Keep every line of the data below that has the string "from" and present those lines.

Dataset section START

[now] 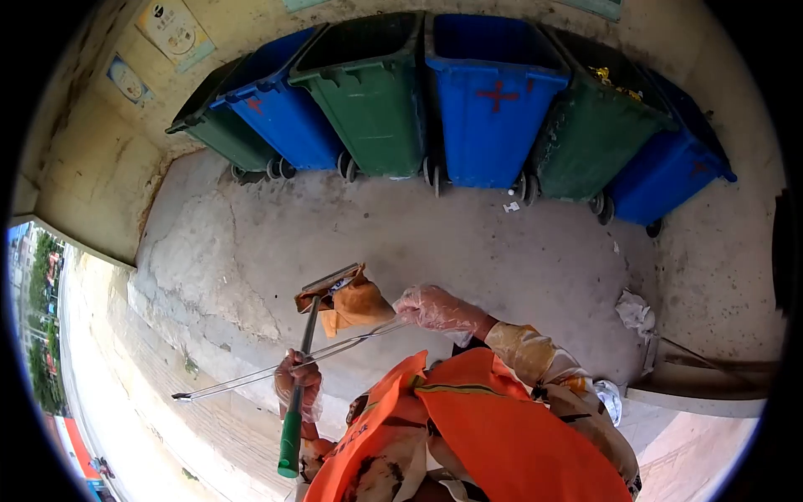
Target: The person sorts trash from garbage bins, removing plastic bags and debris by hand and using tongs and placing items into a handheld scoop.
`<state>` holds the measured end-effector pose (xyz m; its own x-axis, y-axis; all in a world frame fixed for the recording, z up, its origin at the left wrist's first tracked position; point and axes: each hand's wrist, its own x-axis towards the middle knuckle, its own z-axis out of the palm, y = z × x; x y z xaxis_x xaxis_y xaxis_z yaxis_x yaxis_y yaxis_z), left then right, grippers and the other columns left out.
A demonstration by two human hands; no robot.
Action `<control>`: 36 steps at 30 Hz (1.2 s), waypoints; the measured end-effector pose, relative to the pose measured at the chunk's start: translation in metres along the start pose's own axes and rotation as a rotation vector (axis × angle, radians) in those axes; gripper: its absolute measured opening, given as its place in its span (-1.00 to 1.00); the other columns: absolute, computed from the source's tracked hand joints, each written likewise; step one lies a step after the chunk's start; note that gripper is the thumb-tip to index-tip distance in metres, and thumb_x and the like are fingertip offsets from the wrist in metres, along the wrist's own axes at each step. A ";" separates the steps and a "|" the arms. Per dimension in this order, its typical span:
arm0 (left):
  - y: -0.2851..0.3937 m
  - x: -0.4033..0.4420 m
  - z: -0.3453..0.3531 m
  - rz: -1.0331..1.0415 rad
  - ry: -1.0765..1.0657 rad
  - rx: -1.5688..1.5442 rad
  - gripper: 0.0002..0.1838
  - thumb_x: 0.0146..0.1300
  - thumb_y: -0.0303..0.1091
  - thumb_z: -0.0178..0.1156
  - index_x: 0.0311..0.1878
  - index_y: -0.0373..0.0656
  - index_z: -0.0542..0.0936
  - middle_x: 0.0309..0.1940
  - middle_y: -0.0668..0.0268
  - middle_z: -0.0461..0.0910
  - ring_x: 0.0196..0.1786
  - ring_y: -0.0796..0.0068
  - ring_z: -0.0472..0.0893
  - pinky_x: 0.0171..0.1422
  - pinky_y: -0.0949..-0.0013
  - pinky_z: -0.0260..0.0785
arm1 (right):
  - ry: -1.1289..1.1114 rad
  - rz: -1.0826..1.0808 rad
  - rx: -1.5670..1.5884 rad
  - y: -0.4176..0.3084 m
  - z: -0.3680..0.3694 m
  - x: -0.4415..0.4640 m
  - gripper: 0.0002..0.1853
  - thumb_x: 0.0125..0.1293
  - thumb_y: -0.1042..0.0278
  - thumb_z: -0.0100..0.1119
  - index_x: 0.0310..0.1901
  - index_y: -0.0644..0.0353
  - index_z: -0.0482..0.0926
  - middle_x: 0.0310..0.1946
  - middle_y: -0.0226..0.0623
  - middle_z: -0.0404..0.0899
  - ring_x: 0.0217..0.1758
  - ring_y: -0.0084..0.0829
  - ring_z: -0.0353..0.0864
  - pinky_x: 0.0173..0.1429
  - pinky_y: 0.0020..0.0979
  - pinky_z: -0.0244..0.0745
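My left hand (299, 381), in a clear plastic glove, is wrapped round a metal pole with a green handle (290, 439). At the pole's far end, a flat metal head carries an orange-brown bag (358, 303) that hangs off to the right; something white and blue shows at its mouth. My right hand (435, 308), also in a clear plastic glove, is closed at the near end of long metal tongs (251, 381). The tongs cross the pole close to my left hand, and their dark tips point left, with nothing between them. My right fingertips are partly hidden.
Green and blue wheeled bins, including a blue bin (493, 113) and a green bin (368, 109), line the wall. Yellow waste (615, 82) shows in one. White scraps (511, 207) lie on the concrete floor; a crumpled white bag (634, 311) lies right, near a ledge (703, 402).
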<state>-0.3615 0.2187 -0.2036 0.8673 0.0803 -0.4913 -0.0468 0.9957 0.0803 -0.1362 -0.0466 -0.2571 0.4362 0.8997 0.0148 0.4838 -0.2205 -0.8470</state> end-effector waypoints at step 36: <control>0.420 0.072 -0.019 1.025 0.558 -0.122 -0.27 0.23 -0.60 -0.14 0.40 0.28 -0.05 -0.31 0.08 0.44 -0.60 0.63 0.43 -0.62 0.53 0.29 | 0.011 -0.223 -0.524 -0.133 -0.134 0.627 -0.73 0.26 0.34 0.11 -0.52 0.18 0.28 -0.64 -0.25 0.26 -0.57 -0.38 0.29 -0.40 -0.41 0.27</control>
<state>-0.3277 0.6438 -0.2216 0.0603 0.8265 -0.5597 -0.6710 0.4487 0.5903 0.1751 0.4967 -0.0641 0.2868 0.9426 0.1708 0.8757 -0.1857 -0.4457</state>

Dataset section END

Solved problem
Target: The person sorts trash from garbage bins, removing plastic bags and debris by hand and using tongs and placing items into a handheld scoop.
Action `<control>`: 36 steps at 30 Hz (1.2 s), waypoints; the measured end-effector pose, relative to the pose measured at the chunk's start: translation in metres along the start pose's own axes and rotation as a rotation vector (axis × angle, radians) in those axes; gripper: its absolute measured opening, given as its place in its span (-1.00 to 1.00); the other columns: absolute, computed from the source's tracked hand joints, each written likewise; step one lies a step after the chunk's start; note that gripper is the thumb-tip to index-tip distance in metres, and thumb_x and the like are fingertip offsets from the wrist in metres, along the wrist's own axes at each step. A ";" separates the steps and a "|" the arms. Per dimension in this order, its typical span:

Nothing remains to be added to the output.